Porquê um passaporte em vez de uma captura de ecrã
Uma captura de ecrã prova um momento. Um passaporte mostra a direção: um DualSense cujo stick esquerdo estava em 1,8% em março e marca 5,9% em setembro diz mais a uma oficina de reparação do que qualquer número isolado. Cada registo guarda o laboratório, o navegador, a ligação e as métricas exatas, para que duas medições possam ser comparadas honestamente.
O que é armazenado
- Identidade do dispositivo: o rótulo que escreve, mais os IDs de fornecedor e produto USB quando o navegador os expõe (comandos através da Gamepad API, ratos e teclados através de WebHID, telefones através de client hints).

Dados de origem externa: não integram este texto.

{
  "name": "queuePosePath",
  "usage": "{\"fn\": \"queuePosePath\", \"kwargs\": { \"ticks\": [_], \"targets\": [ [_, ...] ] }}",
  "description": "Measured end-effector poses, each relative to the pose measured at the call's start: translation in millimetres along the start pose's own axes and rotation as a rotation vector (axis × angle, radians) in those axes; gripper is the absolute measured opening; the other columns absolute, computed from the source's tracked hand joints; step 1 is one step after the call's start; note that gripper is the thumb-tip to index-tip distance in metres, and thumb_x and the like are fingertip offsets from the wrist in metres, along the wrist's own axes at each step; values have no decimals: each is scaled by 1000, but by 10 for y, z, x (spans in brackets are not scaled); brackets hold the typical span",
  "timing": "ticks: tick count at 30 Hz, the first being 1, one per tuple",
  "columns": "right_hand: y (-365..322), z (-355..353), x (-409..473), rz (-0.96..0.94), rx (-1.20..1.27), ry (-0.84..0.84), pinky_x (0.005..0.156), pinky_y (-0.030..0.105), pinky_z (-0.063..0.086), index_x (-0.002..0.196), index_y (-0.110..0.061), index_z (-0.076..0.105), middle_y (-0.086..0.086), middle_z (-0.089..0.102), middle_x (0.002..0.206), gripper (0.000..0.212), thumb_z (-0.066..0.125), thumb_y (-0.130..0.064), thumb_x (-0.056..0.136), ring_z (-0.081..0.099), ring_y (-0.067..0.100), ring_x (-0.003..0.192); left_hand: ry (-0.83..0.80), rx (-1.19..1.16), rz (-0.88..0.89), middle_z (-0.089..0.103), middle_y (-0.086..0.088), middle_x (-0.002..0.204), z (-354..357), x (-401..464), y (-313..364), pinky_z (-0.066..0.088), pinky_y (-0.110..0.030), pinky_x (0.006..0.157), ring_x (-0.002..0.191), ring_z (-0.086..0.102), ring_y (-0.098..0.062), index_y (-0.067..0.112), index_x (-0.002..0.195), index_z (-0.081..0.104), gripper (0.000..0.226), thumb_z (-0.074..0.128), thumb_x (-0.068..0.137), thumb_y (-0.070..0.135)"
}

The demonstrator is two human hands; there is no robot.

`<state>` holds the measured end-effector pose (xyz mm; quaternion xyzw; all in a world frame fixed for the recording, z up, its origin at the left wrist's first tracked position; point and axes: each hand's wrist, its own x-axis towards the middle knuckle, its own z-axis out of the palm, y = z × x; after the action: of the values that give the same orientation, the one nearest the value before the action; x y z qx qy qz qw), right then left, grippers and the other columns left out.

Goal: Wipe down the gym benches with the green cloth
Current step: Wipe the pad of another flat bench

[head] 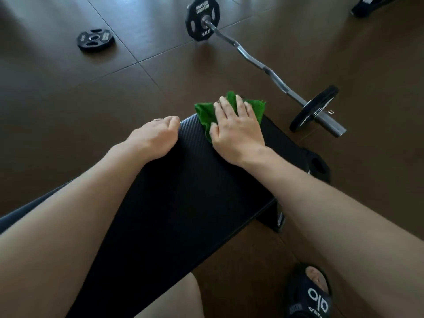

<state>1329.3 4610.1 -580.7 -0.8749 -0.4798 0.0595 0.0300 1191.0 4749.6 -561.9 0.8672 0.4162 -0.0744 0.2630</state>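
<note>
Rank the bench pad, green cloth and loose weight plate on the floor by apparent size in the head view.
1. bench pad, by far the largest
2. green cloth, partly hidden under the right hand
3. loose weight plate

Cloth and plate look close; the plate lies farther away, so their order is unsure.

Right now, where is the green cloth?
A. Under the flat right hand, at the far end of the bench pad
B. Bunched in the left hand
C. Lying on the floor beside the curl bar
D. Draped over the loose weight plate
A: the right hand lies flat with straight fingers on the green cloth at the far end of the bench pad, while the left hand rests at the pad's edge, holding nothing.
</note>
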Motion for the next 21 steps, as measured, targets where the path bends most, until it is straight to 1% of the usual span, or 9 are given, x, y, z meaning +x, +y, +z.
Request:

- Medições: apenas os números resumidos que um laboratório mostra — percentagens de drift, DPI observado, estatísticas de polling rate, taxa de touch, veredictos do sensor. Os rastos em bruto nunca são armazenados.
- Contexto: a ferramenta que produziu o valor, a data e uma string abreviada do navegador.
Folha de evidências
A folha é em texto simples: identidade do dispositivo, cada medição por ordem e uma linha de tendência para cada métrica. Termina com o mesmo limite que os laboratórios mostram — observado pelo navegador, não uma certificação do fabricante —, porque um registo honesto é mais persuasivo do que um inflacionado.
Limite de medição: o passaporte regista o que o seu navegador observou. Não consegue ver a calibração de firmware, e um valor obtido por Bluetooth não é comparável com um com fios. Mantenha o tipo de ligação constante quando comparar datas.